WORK REQUIRED - If a line holds an image, leave the image out; write out everything else in the records exactly.

- Opening Delimiter -

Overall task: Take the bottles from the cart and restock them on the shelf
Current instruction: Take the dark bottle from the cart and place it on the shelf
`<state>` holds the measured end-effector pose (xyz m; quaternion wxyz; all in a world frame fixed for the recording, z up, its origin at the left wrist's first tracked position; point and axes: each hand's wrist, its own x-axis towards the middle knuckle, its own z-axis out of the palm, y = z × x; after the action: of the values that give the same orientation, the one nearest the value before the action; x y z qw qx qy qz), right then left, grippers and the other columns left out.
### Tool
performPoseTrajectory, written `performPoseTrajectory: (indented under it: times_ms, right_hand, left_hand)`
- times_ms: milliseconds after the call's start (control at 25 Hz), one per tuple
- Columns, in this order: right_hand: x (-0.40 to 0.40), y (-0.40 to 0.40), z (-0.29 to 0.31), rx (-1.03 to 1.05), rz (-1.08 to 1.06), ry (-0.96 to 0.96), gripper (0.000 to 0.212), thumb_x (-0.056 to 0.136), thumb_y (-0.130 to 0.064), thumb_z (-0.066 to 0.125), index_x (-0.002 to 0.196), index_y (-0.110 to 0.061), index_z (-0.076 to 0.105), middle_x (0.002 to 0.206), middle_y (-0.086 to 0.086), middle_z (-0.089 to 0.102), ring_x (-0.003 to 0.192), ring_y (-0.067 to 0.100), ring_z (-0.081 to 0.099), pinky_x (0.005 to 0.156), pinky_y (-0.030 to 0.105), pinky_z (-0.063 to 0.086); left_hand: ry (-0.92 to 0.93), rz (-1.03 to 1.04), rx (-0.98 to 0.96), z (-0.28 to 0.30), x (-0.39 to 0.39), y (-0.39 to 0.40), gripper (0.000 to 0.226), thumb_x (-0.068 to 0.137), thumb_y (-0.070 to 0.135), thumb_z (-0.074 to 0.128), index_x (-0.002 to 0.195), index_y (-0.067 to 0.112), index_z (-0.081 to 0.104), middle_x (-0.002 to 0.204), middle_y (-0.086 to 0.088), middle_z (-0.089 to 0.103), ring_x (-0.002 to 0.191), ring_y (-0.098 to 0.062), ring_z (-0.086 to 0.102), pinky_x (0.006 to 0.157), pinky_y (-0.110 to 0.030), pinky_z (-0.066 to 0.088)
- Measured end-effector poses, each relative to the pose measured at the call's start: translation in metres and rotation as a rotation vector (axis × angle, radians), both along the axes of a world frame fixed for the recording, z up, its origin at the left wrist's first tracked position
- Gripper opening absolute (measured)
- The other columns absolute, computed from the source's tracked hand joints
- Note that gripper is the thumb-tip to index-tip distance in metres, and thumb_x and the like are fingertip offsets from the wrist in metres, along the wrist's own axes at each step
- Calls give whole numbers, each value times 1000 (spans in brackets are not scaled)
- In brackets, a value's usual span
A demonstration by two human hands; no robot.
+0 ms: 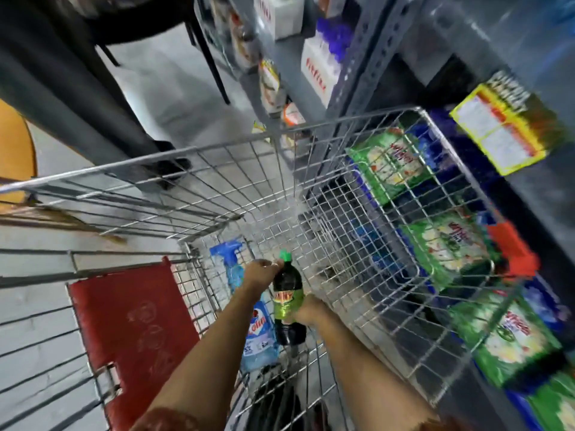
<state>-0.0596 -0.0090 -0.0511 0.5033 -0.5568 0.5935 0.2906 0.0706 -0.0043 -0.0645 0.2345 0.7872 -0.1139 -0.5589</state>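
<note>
A dark soda bottle (pixel 287 286) with a green cap and green label stands upright inside the wire cart (pixel 373 194). My left hand (pixel 259 272) grips its neck just below the cap. My right hand (pixel 309 312) wraps around the label at its middle. A blue spray bottle (pixel 231 262) stands behind my left hand, partly hidden. Lower down lies a blue refill pouch (pixel 259 343). More dark bottle shapes (pixel 273 399) show at the cart's near end, blurred. The grey metal shelf (pixel 367 48) rises at the right.
Green detergent packs (pixel 392 163) fill the low shelf right of the cart. A yellow box (pixel 501 129) sits higher up. The cart's red child-seat flap (pixel 130 331) hangs at left. A person's dark trouser leg and shoe (pixel 168 169) stand beyond the cart.
</note>
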Motion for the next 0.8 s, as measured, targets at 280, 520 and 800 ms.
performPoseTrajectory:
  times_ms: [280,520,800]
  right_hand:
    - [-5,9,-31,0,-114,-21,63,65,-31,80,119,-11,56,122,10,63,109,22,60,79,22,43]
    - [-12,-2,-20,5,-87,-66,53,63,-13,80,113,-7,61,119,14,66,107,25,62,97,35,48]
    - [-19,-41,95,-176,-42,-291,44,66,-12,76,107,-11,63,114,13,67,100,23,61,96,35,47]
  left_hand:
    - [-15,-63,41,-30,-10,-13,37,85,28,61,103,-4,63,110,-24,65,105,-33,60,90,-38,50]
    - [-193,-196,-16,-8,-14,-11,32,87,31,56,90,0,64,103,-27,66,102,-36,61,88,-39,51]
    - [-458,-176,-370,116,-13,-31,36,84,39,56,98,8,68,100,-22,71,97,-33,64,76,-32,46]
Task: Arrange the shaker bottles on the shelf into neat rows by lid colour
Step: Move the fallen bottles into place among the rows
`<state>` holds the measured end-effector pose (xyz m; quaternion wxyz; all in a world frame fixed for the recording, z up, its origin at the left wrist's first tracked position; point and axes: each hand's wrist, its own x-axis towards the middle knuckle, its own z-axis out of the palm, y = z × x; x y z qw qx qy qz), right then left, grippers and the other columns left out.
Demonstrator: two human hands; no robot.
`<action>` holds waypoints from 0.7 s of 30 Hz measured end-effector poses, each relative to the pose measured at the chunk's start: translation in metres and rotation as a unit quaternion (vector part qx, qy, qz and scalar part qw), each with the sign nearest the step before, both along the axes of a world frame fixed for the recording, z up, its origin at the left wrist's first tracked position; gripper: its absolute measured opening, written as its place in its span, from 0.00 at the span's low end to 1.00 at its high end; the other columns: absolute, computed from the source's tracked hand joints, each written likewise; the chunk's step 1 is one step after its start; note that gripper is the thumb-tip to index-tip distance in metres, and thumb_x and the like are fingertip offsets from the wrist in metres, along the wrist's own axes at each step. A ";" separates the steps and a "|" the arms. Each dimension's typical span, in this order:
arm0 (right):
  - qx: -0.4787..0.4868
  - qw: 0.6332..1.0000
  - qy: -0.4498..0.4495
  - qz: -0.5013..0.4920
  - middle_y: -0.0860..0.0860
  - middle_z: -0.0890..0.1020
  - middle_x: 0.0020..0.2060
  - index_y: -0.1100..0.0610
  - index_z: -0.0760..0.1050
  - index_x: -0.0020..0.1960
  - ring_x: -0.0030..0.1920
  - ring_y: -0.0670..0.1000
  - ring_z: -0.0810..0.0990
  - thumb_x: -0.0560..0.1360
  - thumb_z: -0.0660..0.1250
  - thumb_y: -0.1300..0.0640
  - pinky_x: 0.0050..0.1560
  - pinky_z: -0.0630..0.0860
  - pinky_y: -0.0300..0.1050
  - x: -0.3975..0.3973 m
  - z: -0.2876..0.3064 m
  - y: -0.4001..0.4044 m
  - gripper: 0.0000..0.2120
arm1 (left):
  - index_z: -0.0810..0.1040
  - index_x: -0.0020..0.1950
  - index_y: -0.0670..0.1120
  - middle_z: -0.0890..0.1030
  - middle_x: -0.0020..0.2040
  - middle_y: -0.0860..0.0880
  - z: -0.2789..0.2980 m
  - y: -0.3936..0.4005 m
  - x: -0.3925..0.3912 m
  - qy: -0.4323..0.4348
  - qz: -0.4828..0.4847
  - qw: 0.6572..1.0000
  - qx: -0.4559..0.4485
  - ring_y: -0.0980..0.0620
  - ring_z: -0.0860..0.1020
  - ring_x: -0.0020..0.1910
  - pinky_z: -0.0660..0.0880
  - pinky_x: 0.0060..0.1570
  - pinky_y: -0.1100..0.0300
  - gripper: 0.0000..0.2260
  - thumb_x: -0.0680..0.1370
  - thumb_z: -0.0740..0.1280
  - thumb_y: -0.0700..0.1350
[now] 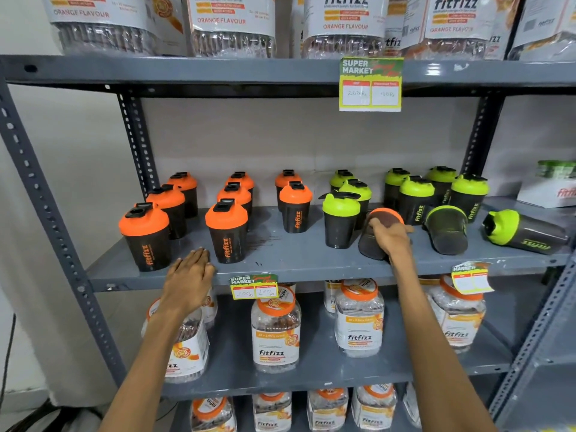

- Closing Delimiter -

ANSWER BELOW -
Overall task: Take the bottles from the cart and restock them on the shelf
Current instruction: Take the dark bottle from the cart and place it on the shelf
`<state>` holds the measured end-effector pose (xyz m; quaternion wxyz; all in a world frame fixed for the recording, z up, its origin at the left wrist's first tracked position; point and axes: each hand's wrist, its own x-axis towards the middle knuckle, its own z-axis out of the palm, y = z × x; after the action: of the values that give the same orientation, the one nearest the value before the action; x y z qw qx qy qz), right then left, grippers and the other columns left out.
### Tool
performPoseTrajectory, written `performPoseTrajectory: (indented under it: times_ms, right_hand, left_hand)`
- times_ms: milliseconds after the call's start (control at 25 Hz), one per tuple
- Columns, in this order: right_hand: x (-0.40 to 0.40), y (-0.40 to 0.40), z (-0.29 to 0.31), rx (-1.03 to 1.05), rz (-1.08 to 1.06), ry (-0.96 to 0.96), gripper (0.000 to 0.212), thumb_x (-0.056 to 0.136), thumb_y (-0.130 to 0.064), thumb_z (-0.066 to 0.125), index_x (-0.002 to 0.196), index_y (-0.110 to 0.061), index_z (-0.076 to 0.105), middle_x (0.002 to 0.206), middle_y (-0.086 to 0.086), middle_z (-0.089 to 0.102), ring_x (-0.003 to 0.192), ring_y (-0.067 to 0.100), ring_z (-0.081 to 0.099), pinky_x (0.005 to 0.156), pinky_y (-0.030 to 0.105), pinky_z (-0.063 to 0.086); left_hand: ry (-0.92 to 0.93), rz (-1.03 to 1.04), rx (-0.98 to 0.96), z (-0.28 to 0.30), x (-0.39 to 0.39), y (-0.39 to 0.40), gripper (0.000 to 0.226), thumb_x (-0.068 to 0.137), thumb_y (-0.070 to 0.135), thumb_z (-0.074 to 0.128), index_x (-0.002 to 0.195), index_y (-0.067 to 0.112), index_z (-0.081 to 0.104), middle_x (-0.002 to 0.204), middle_y (-0.086 to 0.088), middle_z (-0.089 to 0.103), ring_x (-0.002 to 0.191), ring_y (-0.098 to 0.062), ring_z (-0.086 to 0.102), pinky_x (0.006 to 0.157), pinky_y (-0.110 to 0.030), pinky_z (-0.066 to 0.088)
- Measured end-effector poses, each relative to the pose measured at the call's start: translation in metres and rotation as a rotation vector (axis × angle, radians), both along the axes of a world frame fixed for the recording, z up, its origin at the left wrist's first tracked position
- Gripper opening absolute (measured)
- The other columns absolute, computed from the source's tracked hand joints
- Note that gripper is the thumb-tip to index-tip distance in metres, and thumb_x and the like are fingertip offsets from the wrist in metres, along the wrist's own axes at each step
- Calls give whole numbers, each value times 1000 (spans in brackets are not scaled)
- In brackets, a value's usual span
A demonstration by two human hands; no robot.
+0 ms: 
<state>-0.0596 -0.0090 -0.0511 0.5033 -0.5568 0.5935 0.2906 0.0706 -0.0043 -0.0645 0.2345 0.7872 -0.1139 -0.5589</state>
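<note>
A dark soda bottle (pixel 287 286) with a green cap and green label stands upright inside the wire cart (pixel 373 194). My left hand (pixel 259 272) grips its neck just below the cap. My right hand (pixel 309 312) wraps around the label at its middle. A blue spray bottle (pixel 231 262) stands behind my left hand, partly hidden. Lower down lies a blue refill pouch (pixel 259 343). More dark bottle shapes (pixel 273 399) show at the cart's near end, blurred. The grey metal shelf (pixel 367 48) rises at the right.
Green detergent packs (pixel 392 163) fill the low shelf right of the cart. A yellow box (pixel 501 129) sits higher up. The cart's red child-seat flap (pixel 130 331) hangs at left. A person's dark trouser leg and shoe (pixel 168 169) stand beyond the cart.
</note>
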Motion for the next 0.8 s, as measured, targets at 280, 520 and 800 ms.
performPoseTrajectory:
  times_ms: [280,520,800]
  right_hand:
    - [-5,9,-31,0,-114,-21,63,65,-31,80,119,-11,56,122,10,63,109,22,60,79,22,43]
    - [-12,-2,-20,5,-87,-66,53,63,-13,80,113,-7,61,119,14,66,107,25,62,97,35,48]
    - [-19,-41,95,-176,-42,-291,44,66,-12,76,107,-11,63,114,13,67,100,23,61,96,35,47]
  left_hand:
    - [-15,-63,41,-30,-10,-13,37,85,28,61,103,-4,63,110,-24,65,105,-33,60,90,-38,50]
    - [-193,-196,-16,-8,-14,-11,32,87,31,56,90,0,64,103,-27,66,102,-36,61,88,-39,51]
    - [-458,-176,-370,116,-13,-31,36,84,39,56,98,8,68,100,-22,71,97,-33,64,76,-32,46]
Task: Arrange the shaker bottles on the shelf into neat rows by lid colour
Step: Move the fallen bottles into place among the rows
`<state>` holds the measured end-effector pose (xyz m; quaternion wxyz; all in a world frame fixed for the recording, z up, its origin at the left wrist's first tracked position; point and axes: each hand's wrist, its own x-axis towards the middle knuckle, its own z-axis out of the palm, y = z × x; x y z qw qx qy qz), right then left, grippers and the other columns left out.
Demonstrator: two human hands; no robot.
`<action>` holds waypoints from 0.7 s of 30 Hz measured end-effector poses, each relative to the pose measured at the chunk's start: translation in metres and rotation as a unit quaternion (vector part qx, qy, qz and scalar part qw), each with the sign nearest the step before, both along the axes of a world frame fixed for the recording, z up, its origin at the left wrist's first tracked position; gripper: its absolute measured opening, written as its place in its span, from 0.00 at the span's low end to 1.00 at its high end; the other columns: absolute, computed from the source's tracked hand joints, each written likewise; the chunk's step 1 is one step after its start; note that gripper is the thumb-tip to index-tip distance in metres, and thumb_x and the like are fingertip offsets from the wrist in metres, along the wrist's own axes at each step. A ";" separates the steps and a "|" the arms. Each dimension's typical span, in this order:
arm0 (right):
  - qx: -0.4787..0.4868
  - qw: 0.6332..1.0000
  - qy: -0.4498..0.4495
  - qz: -0.5013..0.4920
  - middle_y: -0.0860..0.0860
  - middle_z: -0.0890..0.1020
  - middle_x: 0.0020..0.2060
  - index_y: -0.1100..0.0610
  - index_z: -0.0760..0.1050
  - index_x: -0.0020..0.1960
  - ring_x: -0.0030..0.1920
  - ring_y: -0.0670..0.1000
  - ring_z: -0.0810..0.0990
  - thumb_x: -0.0560..0.1360
  - thumb_z: -0.0660..0.1250
  - thumb_y: -0.1300..0.0640
  - pinky_x: 0.0050..0.1560
  - pinky_z: -0.0630..0.0860
  - pinky_y: -0.0300..0.1050
  - x: -0.3975..0.3973 m
  - z: -0.2876..0.3064 m
  - y: -0.4001..0.4044 m
  - gripper: 0.0000..0.2120
arm1 (left):
  - index_z: -0.0810..0.1040
  - index_x: -0.0020..0.1950
  - index_y: -0.0670..0.1120
  - middle_z: -0.0890..0.1030
  - middle_x: -0.0020..0.2040
  - middle_y: -0.0860..0.0880
  - z: -0.2789..0.2980 m
  - y: -0.3936..0.4005 m
  - x: -0.3925..0.3912 m
  - qy: -0.4323..0.4348
  - qz: -0.4828..0.4847
  - qw: 0.6572..1.0000
  - qx: -0.4559..0.4485
  - ring_y: -0.0980..0.0620
  - ring_z: -0.0860..0.1020
  - ring_x: -0.0020..0.1910
  - pinky_z: -0.0660..0.0880
  - pinky_x: 0.0060..0.1570
  - pinky_y: -0.1100..0.0300
  - gripper: 0.0000..0.2260
  - thumb_x: -0.0680..0.1370
  - thumb_z: -0.0740..0.1280
  - thumb_y: -0.0700..0.1350
[now] 

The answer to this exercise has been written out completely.